Anal squamous cell carcinoma shares several similarities with cervical squamous cell carcinoma. Both have a causal association with HR-HPV, a presumed origin at a mucosal transformation zone, and precursor lesions and precancer (high-grade squamous intraepithelial lesion [HSIL]) that can be detected by exfoliative cytology. However, uncertainty still remains regarding the natural history of HPV in the anus and the role of anal cytology and high-resolution anoscopy (HRA) as screening tests for anal cancer.

Two major studies, Anal Cancer HSIL Outcomes Research (ANCHOR) and the Study of the Prevention of Anal Cancer (SPANC), are currently in progress to evaluate the potential value of anal screening, early detection, and destruction of AIN for the prevention of invasive squamous cell carcinoma. SPANC is a prospective study of the epidemiology of low-risk and high-risk anal HPV infection and related cytologic and histologic abnormalities in HIV-negative and HIV-positive homosexual men aged 35 years and older. The study aims to recruit 600 men from community-based settings in Sydney, Australia. The participants will have 6 study visits during 3 years, and at the first 5 visits undergo a digital anorectal examination, anal Papanicolaou test (APT), and HPV genotyping, followed by HRA and directed biopsy of any visible abnormalities.6 ANCHOR is a multicenter phase III clinical trial sponsored by the United States National Cancer Institute's Office of HIV and AIDS and Malignancy. It will enroll 5058 participants, both men and women aged 35 and older who have HIV infection and biopsy-proven HSIL at baseline. Eligible participants will have no past history of anal cancer, or treatment or removal of HSIL and be randomly assigned to treatment or active monitoring at baseline. Participants will be followed up every 6 months for HSIL outcomes for at least 5 years. Throughout the study, the incidence of invasive cancer in both arms will be monitored, and biospecimens and associated participant data will be collected for correlative scientific studies.
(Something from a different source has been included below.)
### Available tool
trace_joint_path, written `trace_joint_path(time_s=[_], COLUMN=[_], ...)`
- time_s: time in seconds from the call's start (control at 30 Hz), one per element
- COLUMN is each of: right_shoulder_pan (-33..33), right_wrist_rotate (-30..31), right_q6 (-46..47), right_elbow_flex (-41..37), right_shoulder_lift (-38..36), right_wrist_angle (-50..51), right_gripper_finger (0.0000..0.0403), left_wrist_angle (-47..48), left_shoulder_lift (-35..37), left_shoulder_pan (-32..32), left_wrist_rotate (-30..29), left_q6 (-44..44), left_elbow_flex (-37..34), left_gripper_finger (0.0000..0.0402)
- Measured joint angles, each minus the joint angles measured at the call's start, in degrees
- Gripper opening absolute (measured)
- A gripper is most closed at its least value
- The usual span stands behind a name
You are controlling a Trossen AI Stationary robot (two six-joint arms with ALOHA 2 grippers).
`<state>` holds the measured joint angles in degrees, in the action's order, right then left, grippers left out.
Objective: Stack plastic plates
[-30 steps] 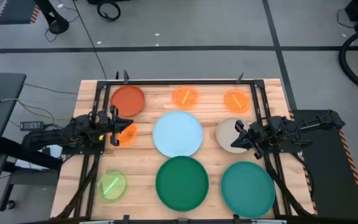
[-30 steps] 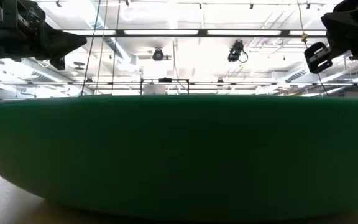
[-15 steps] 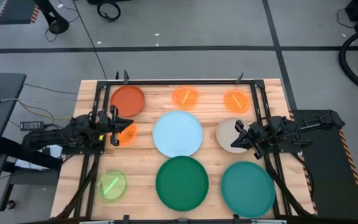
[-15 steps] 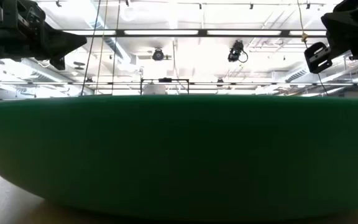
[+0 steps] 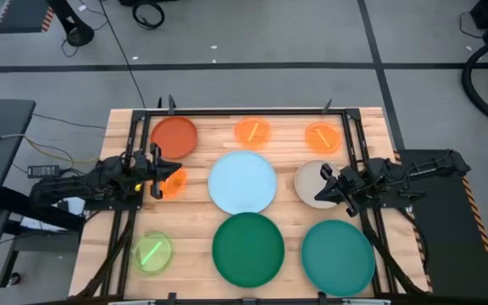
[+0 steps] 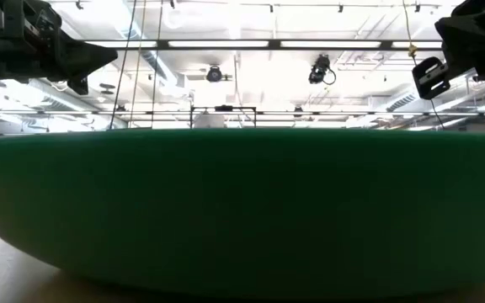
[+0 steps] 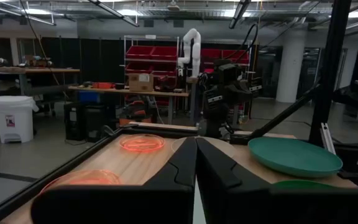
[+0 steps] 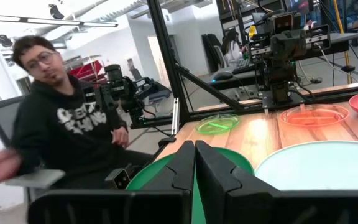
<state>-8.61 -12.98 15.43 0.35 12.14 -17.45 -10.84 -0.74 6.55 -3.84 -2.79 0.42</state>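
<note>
Nine plates lie flat on the wooden table, each apart from the others. In the high view: rust-red (image 5: 174, 135), two small orange (image 5: 252, 131) (image 5: 323, 136), light blue (image 5: 242, 181), beige (image 5: 310, 178), dark green (image 5: 247, 247), teal (image 5: 338, 257), lime green (image 5: 152, 252). A third orange plate (image 5: 174, 183) lies partly under my left gripper (image 5: 158, 173). That gripper hovers shut (image 7: 196, 155) over the table's left side. My right gripper (image 5: 321, 188) hovers shut (image 8: 194, 163) above the beige plate. The dark green plate (image 6: 242, 210) fills the low view.
Black frame rails (image 5: 352, 161) run along the table's left, right and far sides. A person (image 8: 61, 137) sits beyond the table's near edge in the right wrist view. Bare wood (image 5: 202, 207) shows between the plates.
</note>
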Motion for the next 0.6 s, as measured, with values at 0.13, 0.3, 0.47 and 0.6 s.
trace_joint_path(time_s=[0.13,0.3,0.47,0.6], right_shoulder_pan=[0.00,0.07,0.86,0.87], right_wrist_rotate=[0.00,1.34,14.58,23.09], right_q6=[-0.01,-0.45,1.52,3.94], right_elbow_flex=[-0.01,-0.01,0.00,-0.01], right_shoulder_lift=[0.00,0.01,0.37,0.42], right_wrist_angle=[0.00,-0.26,-8.19,-13.37], right_gripper_finger=[0.0025,0.0025,0.0025,0.0025], left_wrist_angle=[-0.01,-0.01,-0.01,0.09], left_shoulder_lift=[0.00,0.00,-0.01,-0.02], left_shoulder_pan=[0.01,0.01,0.00,0.02], left_wrist_rotate=[0.00,0.00,0.00,0.00], left_q6=[0.00,-0.01,-0.01,0.00], left_elbow_flex=[-0.02,-0.02,-0.02,0.00], left_gripper_finger=[0.0016,0.0016,0.0016,0.0016])
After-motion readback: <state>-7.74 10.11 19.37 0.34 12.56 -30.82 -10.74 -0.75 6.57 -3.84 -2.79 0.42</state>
Our current study data originating from a quality assurance audit performed in 2015, much like the larger ANCHOR study, endeavor to examine the current relationship between HR-HPV, AIN, and the development of squamous cell carcinoma. The practice setting at Northwestern Memorial Hospital, Chicago, Illinois, is composed of academic and nonacademic community providers with a substantial volume of APTs. Thus, we sought to establish a strong multidisciplinary group for anal cancer prevention and management of anal dysplasia in the Chicago metro area by reviewing results of anal cytology, anoscopy, anal biopsy, and early results of HR-HPV reflex testing for atypical squamous cells of undetermined significance (ASCUS). We also performed an extensive review of the current literature to ensure our methods and practices are in line with other high-volume institutions.

MATERIALS AND METHODS

This single-center, retrospective study was approved by the Northwestern University Feinberg School of Medicine (Chicago, Illinois) Institutional Review Board. All APT cytology specimens collected between January 1, 2013, and June 30, 2015, were included in the study. Cytology specimens were primarily collected by primary care physicians and nurse practitioners in a high-risk clinic and by colorectal surgeons who manage the patients. Most providers used a blind swab of the anal canal with either a bristled cytobrush or Dacron-tipped swab, and placed it directly into a ThinPrep jar (Cytyc, Marlborough, Massachusetts). However, a few providers used a cotton swab. Some of the providers instructed patients to use a Fleet enema (C.B. Fleet Company, Inc, Lynchburg, Virginia) before the procedure to optimize visualization of the anorectal junction; however, this was not standard amongst all.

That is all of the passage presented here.